#### Task to complete:
Within the entries below, find the portion that opens with the line containing "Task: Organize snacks" and closes with the line containing "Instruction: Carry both". Retype that portion exactly and only.

#### Information provided:
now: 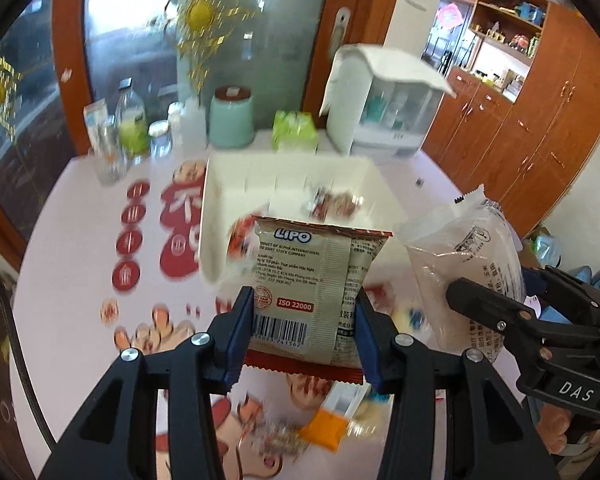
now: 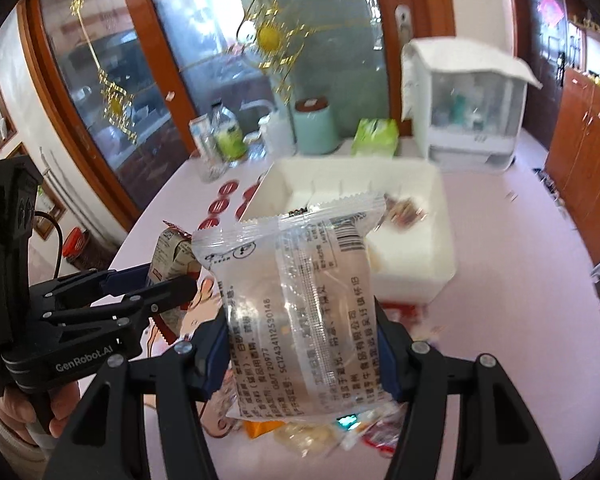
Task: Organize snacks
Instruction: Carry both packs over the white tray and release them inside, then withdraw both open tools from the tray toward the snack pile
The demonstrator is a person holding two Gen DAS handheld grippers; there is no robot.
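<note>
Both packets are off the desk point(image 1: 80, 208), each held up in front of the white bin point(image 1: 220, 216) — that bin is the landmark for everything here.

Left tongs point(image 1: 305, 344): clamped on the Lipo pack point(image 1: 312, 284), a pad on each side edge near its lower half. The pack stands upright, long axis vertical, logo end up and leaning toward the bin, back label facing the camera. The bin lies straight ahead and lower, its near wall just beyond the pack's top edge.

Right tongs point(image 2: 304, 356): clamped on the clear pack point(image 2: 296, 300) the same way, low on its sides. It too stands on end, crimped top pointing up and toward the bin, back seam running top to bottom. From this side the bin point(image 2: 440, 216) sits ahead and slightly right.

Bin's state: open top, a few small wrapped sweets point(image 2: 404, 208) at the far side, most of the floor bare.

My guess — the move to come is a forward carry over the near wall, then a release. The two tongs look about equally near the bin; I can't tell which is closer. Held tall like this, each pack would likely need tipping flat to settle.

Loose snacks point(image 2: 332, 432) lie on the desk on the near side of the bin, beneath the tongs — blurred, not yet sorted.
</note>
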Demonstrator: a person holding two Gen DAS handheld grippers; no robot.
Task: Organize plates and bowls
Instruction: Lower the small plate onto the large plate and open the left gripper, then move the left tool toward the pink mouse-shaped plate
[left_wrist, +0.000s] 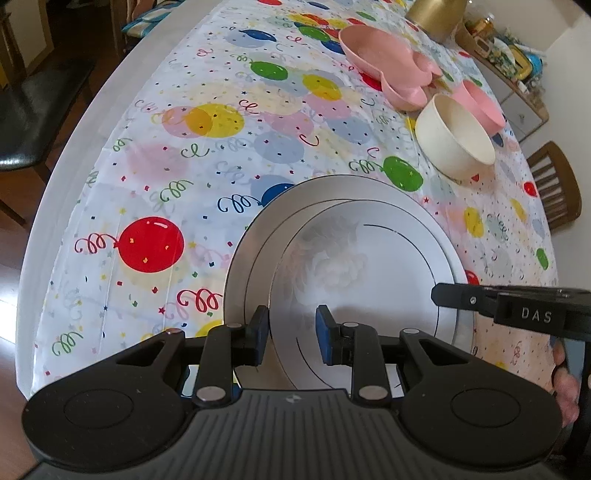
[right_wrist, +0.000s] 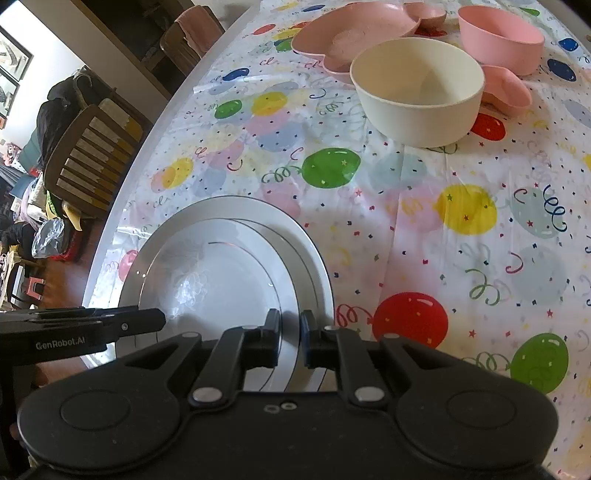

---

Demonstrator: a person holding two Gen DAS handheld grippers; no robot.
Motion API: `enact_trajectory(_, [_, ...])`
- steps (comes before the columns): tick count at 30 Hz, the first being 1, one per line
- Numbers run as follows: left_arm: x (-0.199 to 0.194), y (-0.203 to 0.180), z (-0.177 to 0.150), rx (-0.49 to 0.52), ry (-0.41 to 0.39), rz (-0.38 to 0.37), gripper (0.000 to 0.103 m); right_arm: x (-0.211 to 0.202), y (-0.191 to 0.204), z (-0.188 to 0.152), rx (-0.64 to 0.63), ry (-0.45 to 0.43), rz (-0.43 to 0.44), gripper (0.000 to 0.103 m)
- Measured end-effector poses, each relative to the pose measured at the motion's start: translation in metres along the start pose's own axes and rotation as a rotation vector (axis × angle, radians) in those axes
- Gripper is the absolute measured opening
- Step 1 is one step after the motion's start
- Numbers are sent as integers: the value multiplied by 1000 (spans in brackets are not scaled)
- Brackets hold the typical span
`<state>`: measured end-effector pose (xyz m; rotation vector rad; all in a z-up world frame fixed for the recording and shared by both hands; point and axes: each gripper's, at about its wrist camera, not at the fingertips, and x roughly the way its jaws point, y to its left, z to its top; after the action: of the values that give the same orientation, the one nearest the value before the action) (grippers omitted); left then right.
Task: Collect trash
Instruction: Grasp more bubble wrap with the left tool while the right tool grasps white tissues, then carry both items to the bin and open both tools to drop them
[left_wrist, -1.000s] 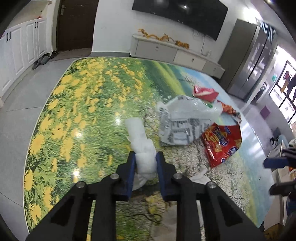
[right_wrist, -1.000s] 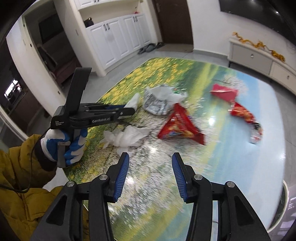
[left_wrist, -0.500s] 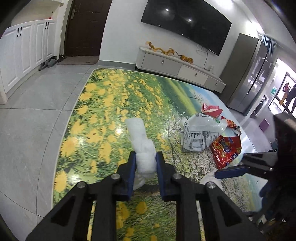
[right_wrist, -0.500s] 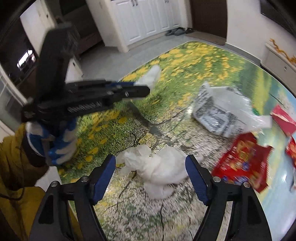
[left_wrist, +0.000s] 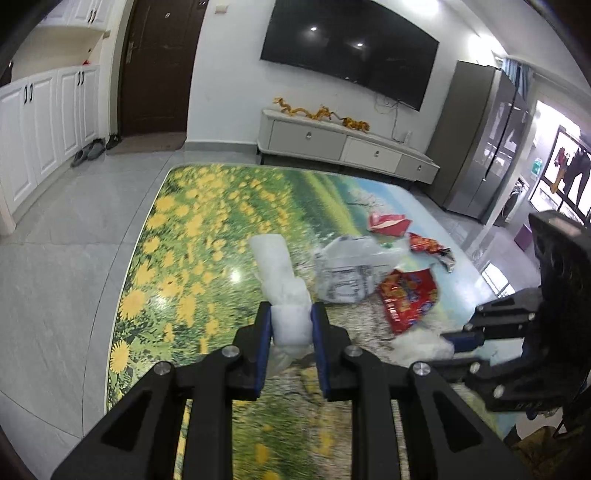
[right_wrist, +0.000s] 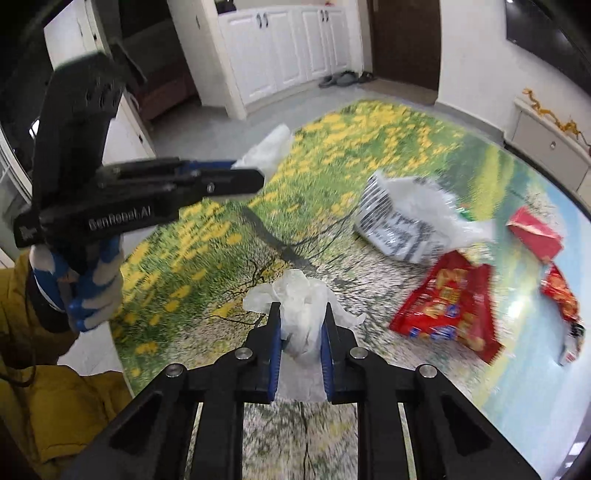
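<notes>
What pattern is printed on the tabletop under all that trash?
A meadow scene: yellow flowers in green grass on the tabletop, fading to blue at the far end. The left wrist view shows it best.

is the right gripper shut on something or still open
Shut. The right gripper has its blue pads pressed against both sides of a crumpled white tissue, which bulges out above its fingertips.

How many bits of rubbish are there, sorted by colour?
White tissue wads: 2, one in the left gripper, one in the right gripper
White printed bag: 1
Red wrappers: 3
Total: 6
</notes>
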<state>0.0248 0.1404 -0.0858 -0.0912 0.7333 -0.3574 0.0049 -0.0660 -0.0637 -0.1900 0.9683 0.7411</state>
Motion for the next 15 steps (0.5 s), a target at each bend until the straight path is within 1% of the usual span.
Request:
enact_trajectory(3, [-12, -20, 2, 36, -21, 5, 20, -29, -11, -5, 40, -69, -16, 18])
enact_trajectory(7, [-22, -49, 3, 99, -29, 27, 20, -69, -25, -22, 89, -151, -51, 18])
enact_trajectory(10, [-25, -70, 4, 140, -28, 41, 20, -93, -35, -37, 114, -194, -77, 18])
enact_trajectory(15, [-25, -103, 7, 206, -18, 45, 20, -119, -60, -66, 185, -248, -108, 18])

#### The answer:
Task: Organize snacks
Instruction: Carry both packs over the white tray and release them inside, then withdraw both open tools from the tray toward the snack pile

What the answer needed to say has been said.